» **Information provided**:

= = = = = = =

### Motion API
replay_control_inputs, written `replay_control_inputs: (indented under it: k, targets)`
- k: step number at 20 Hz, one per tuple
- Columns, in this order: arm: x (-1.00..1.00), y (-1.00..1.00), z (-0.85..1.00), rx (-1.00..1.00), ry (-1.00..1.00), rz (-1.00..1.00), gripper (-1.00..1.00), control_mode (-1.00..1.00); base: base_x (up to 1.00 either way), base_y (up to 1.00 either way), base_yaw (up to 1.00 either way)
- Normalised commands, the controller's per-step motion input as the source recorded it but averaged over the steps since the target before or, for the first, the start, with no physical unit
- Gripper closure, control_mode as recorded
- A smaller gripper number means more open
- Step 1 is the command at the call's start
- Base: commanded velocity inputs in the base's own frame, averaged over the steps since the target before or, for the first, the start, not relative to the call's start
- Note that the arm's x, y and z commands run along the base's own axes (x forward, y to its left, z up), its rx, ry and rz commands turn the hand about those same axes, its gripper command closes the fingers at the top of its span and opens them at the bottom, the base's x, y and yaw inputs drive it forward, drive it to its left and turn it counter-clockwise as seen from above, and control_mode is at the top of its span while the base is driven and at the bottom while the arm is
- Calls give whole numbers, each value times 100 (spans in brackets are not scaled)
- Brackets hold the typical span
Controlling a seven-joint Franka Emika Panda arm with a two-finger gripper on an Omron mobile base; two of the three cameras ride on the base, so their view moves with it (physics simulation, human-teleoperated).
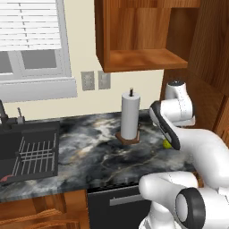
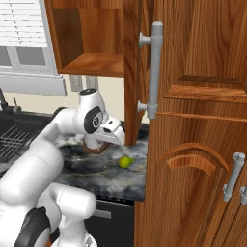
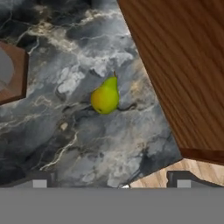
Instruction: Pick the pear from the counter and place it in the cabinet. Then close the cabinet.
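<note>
I am seeing the arm folding forward from the base, its wrist bending down over the right end of the worktop, with the hand pointing downward at the stone. No brand, label or writing is readable on anything I am looking at. The gripper is standing wide open and holding nothing; its two finger tips are hanging above the stone without touching anything. The pear is lying on the worktop between them and further ahead, apart from the gripper, near the wooden side panel. In the right base view it is sitting just beyond the hand. The cabinet is hanging open above, shelf bare, beside the paper towel roll.
</note>
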Motion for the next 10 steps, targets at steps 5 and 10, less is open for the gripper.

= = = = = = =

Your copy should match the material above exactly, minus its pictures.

» **Task result**:
### Motion API
replay_control_inputs, written `replay_control_inputs: (indented under it: k, targets)`
- k: step number at 20 Hz, one per tuple
- Columns, in this order: arm: x (-1.00..1.00), y (-1.00..1.00), z (-0.85..1.00), rx (-1.00..1.00), ry (-1.00..1.00), rz (-1.00..1.00), gripper (-1.00..1.00), control_mode (-1.00..1.00); base: base_x (up to 1.00 either way), base_y (up to 1.00 either way), base_yaw (up to 1.00 either way)
- Normalised commands, the controller's per-step motion input as the source recorded it but averaged over the steps since the target before or, for the first, the start, with no physical unit
- Gripper closure, control_mode as recorded
- A smaller gripper number means more open
- Step 1 is the command at the call's start
- Base: commanded velocity inputs in the base's own frame, averaged over the steps since the target before or, for the first, the start, not relative to the call's start
- Note that the arm's x, y and z commands run along the base's own axes (x forward, y to its left, z up), its rx, ry and rz commands turn the hand about those same axes, its gripper command closes the fingers at the top of its span and opens them at the bottom, the base's x, y and yaw inputs drive it forward, drive it to its left and turn it counter-clockwise as seen from above, and control_mode is at the top of its span while the base is driven and at the bottom while the arm is
- Calls give whole numbers, each value times 100 (spans in brackets are not scaled)
- Brackets hold the typical span
Controlling a seven-joint Franka Emika Panda arm with a two-finger gripper on an Omron mobile base; two of the three cameras ride on the base, so their view moves with it (physics simulation, human-teleoperated).
Instruction: Pick the pear from the counter and place it in the cabinet. Then close the cabinet.
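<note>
I am seeing the arm folding forward from the base, its wrist bending down over the right end of the worktop, with the hand pointing downward at the stone. No brand, label or writing is readable on anything I am looking at. The gripper is standing wide open and holding nothing; its two finger tips are hanging above the stone without touching anything. The pear is lying on the worktop between them and further ahead, apart from the gripper, near the wooden side panel. In the right base view it is sitting just beyond the hand. The cabinet is hanging open above, shelf bare, beside the paper towel roll.
</note>
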Motion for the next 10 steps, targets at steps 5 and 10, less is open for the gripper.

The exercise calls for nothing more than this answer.